In segno di gratitudine per il servizio prestato in questi trenta anni a Seravezza, l'amministrazione comunale ha organizzato per domani mattina (giovedì), alle ore 12.00 nella Sala del Caminetto a Palazzo Mediceo, un momento di saluto e di ringraziamento per il lavoro condotto sul territorio.
Una bella occasione per esprimergli gratitudine, alla quale il presidente del consiglio comunale Marco Pellegrini ha invitato i consiglieri comunali, i colleghi d'Arma, la Polizia Municipale, il Commissariato di Polizia di Forte dei Marmi, il Comandante dei Carabinieri di Viareggio e il Comune di Stazzema, territorio di competenza della stazione seravezzina.
“Pino Pigliacelli è un comandante che ha svolto il suo operato con solerzia e passione civile – commenta il sindaco Lorenzo Alessandrini – una figura di riferimento per tutta la nostra comunità, che ha contribuito in modo decisivo a garantire la sicurezza della popolazione.
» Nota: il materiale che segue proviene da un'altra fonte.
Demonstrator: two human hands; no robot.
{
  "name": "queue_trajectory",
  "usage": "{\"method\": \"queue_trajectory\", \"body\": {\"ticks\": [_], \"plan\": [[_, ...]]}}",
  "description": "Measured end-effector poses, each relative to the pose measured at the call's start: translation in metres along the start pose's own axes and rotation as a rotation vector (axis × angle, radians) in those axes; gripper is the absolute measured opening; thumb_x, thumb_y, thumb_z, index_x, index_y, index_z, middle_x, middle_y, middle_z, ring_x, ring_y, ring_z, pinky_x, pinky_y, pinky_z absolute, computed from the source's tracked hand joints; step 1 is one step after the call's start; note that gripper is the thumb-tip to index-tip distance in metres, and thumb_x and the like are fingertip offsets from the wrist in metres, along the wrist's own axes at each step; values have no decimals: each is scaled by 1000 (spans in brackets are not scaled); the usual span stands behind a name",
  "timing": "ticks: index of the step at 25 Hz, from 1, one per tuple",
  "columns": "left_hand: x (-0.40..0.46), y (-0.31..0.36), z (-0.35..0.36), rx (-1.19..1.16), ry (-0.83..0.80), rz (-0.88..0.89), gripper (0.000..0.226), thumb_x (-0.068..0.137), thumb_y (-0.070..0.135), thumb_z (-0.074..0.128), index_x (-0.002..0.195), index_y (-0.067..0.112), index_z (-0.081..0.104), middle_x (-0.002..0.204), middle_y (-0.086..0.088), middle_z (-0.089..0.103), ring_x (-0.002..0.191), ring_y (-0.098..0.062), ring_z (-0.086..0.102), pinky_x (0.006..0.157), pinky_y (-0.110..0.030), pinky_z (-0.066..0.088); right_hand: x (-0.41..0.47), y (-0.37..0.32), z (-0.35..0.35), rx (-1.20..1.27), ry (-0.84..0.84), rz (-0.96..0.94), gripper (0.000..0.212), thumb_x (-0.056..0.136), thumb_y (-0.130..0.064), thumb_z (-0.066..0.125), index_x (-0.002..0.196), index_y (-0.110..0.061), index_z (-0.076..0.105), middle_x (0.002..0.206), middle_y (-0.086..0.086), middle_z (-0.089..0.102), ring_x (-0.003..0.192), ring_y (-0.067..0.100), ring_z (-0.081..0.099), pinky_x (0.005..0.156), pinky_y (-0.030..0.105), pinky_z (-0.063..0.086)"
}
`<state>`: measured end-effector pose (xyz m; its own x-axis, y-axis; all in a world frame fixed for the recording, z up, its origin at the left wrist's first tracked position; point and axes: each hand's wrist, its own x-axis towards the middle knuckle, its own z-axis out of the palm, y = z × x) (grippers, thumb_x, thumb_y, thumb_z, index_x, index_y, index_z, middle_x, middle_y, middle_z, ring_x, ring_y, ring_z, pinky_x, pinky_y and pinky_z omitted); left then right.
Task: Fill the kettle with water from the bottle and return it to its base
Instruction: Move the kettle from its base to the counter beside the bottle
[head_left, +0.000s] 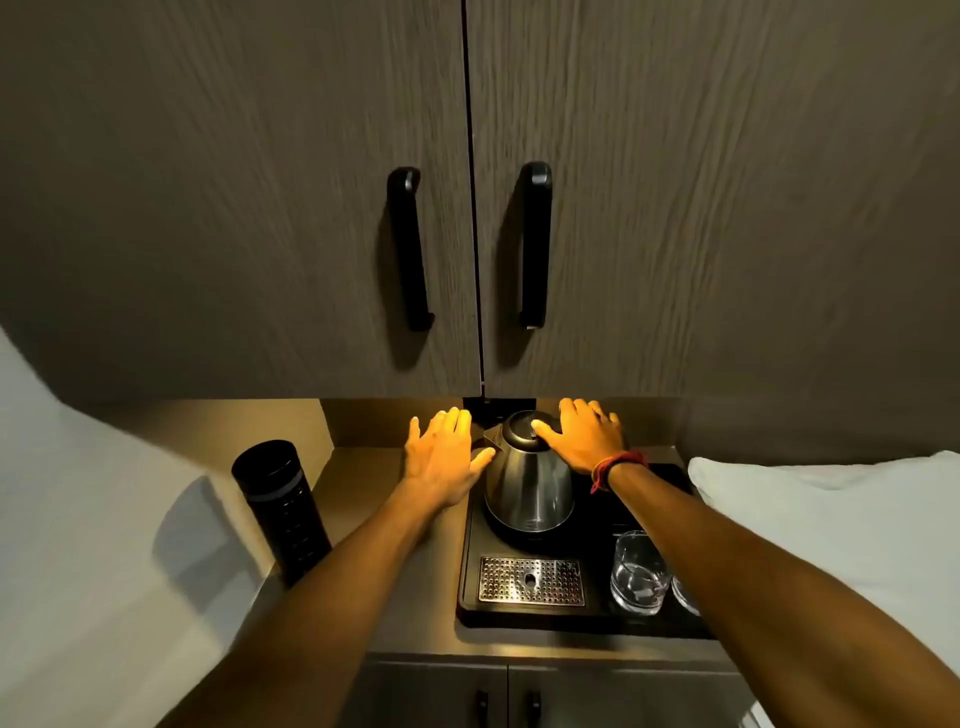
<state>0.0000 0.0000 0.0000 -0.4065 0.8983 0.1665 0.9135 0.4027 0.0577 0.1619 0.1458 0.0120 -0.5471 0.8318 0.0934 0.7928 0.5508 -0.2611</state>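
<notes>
1. While both arms reach forward under the upper cabinet doors (467, 208), the stainless-steel electric kettle (529, 480) stands upright on its round black base (519, 538), at the back left of a black tray (597, 618).
2. On the kettle's right, the right hand (582, 434) lies spread, fingers released; its thumb rests on the black lid (522, 423), and the other fingers reach past the lid toward the back wall. It grips nothing.
3. On the kettle's left, the left hand (444, 457) is flat and released, with its thumb tip just beside the kettle's shoulder; whether it touches the metal cannot be told.
4. A red thread band (615, 467) circles the right wrist.
5. A tall black bottle (280, 509) stands upright on the counter (415, 623), well to the left of the tray and near the left wall.
6. At the front of the tray lies a perforated metal drip grate (530, 581), and just right of it stands a clear glass tumbler (638, 571), partly crossed by the right forearm.
7. A second tumbler (684, 595) shows only as a sliver beside the first.
8. White bedding (831, 519) fills the right edge.
</notes>
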Motion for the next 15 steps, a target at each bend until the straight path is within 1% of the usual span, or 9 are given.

Col suo lavoro ha accresciuto ai nostri occhi il prestigio dell'Arma. Ho dei ricordi particolarmente intensi del periodo passato con lui fianco a fianco a lavorare sodo nella fase dei soccorsi post alluvione, per rimettere in ordine quel che la piena aveva messo terribilmente a soqquadro”.
Un servizio in prima linea, quello di Pigliacelli, spesosi sul piano della pubblica sicurezza così come nella tutela della pubblica incolumità, nel mantenimento dell’ordine pubblico e della quiete sociale.
A descrivere l'uomo che sta dietro quella divisa è la moglie Cinzia Olobardi, stesso stile riservato del marito: “Posso dire di essere stata onorata e fortunata ad affiancare mio marito nella vita e in questi ultimi 25 anni della sua carriera. Un uomo estremamente attaccato al suo lavoro che ha sempre vissuto come una vera e propria missione, al completo servizio dei cittadini. Sempre disponibile, a qualsiasi ora del giorno e della notte, non si è mai risparmiato per aiutare chi è in difficoltà. Un uomo di legge con un cuore grande, questo è mio marito il compagno della mia vita”.
Numerosi i messaggi di stima di colleghi e cittadini che stanno arrivando a poche ore dal pensionamento, rimarcando come il comandante Pigliacelli abbia rappresentato per molti un fratello maggiore prima che un superiore, con quel carattere schivo ma sempre pronto a mettersi in gioco e a fare gruppo, un uomo di altri tempi ma aperto alle novità.